I did it. I bit the bullet, and only because I have a new scale in my bathroom. Don’t get me wrong, I’ve been practicing getting on it bravely -fiercely- but I would make certain to get on it without my contacts in, thus preventing me from seeing the illuminated numbers. I have been circling around the scale, like a shark circles its prey, only, not really because I knew that once I finally took that step, one molecule at a time until I was standing fully on it, there would be no turning back from the reality of what I have allowed to happen.
So there I was this morning, walking innocently into the bathroom, happy because it’s the weekend, and I have accomplished a lot toward my writing goal this week. I’m smiling, I’m singing to myself; there are virtual blue birds flitting around me in my mind, for crying out loud! I’m not paying attention to what I am doing when I pop in my contacts and turn to my right, and then I see it. The it I have been able to ignore, overlook, not see no matter how hard I squinted…
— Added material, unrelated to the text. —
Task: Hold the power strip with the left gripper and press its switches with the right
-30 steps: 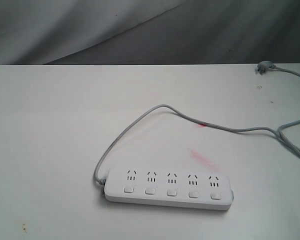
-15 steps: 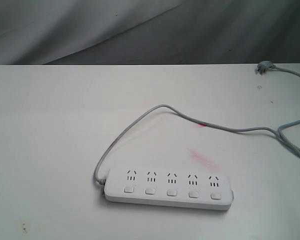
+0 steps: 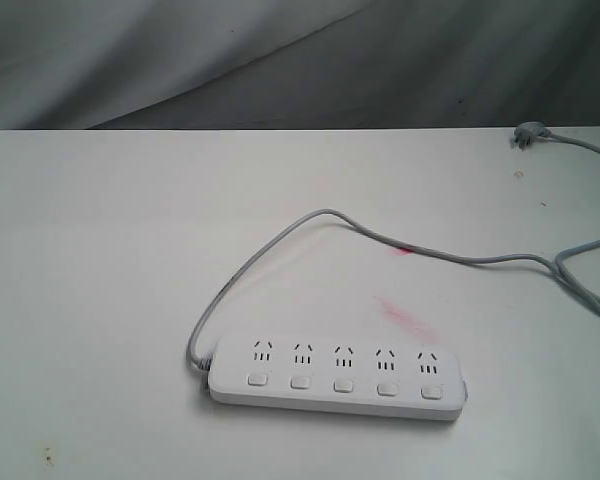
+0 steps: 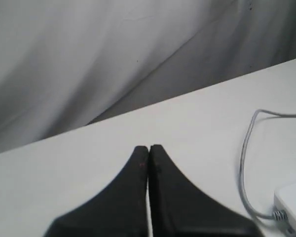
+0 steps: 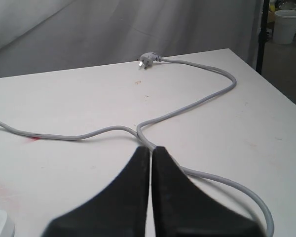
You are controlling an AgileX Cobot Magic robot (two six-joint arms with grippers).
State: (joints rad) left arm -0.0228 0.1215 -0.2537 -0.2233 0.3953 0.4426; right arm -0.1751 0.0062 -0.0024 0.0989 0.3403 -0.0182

Now I have no more excuses to delay the inevitable. My mind starts reeling with possible excuses but there is no valid reason to not take this step. There I am, staring at it; oh, it looks all sweet and loving until you step foot on it and then LIES! or what I wish were lies.
Okay, I’m telling myself, if it hurts, it’ll only be for a minute. You know the truth will be hideous. You’ve only yourself to blame for this, so suck it up, Buttercup. It is time to face the music. No more delusions. Reality, and a full dose of it, is due. We’ve had a lot of things thrust at us over the past several months, and we coped the only way we knew, but that time is over. There are better ways to cope than shoving comfort food in your mouth, and you’re taking those steps. It’s time.
Yes, I had to give myself a pep talk slash guilt trip, but I did it. I eased up on the sleeping beast, tapped its corner to wake it up, took a deep breath, sucked in my stomach (don’t judge me) and climbed on. The numbers blinked and flashed like the national debt billboard until they finally stopped at 237.1
It was /is bad, but I did not fall apart. I fell apart in February and May, and too many times in the months between to count. The reality is I can handle this, and I can take steps to fix it. I’ve had the worst and this is nowhere even remotely close. The amazing thing is, even though it did ding my self esteem and body image, making it a little worse than it already was, I am okay. I’m still wearing dresses, or skirts and cute tops to work, I’m fixing my hair, and I am wearing makeup. I did not self destruct.
Women mostly, and men, have a preconceived idea of what we are “supposed to” look like, thanks to film and print media. But the world is made up of such diversity, so many colors, shapes, textures, and even sizes. We (and I am mainly talking to myself here) have got to remember and accept that we are not all the same, and I am learning to love myself as I am.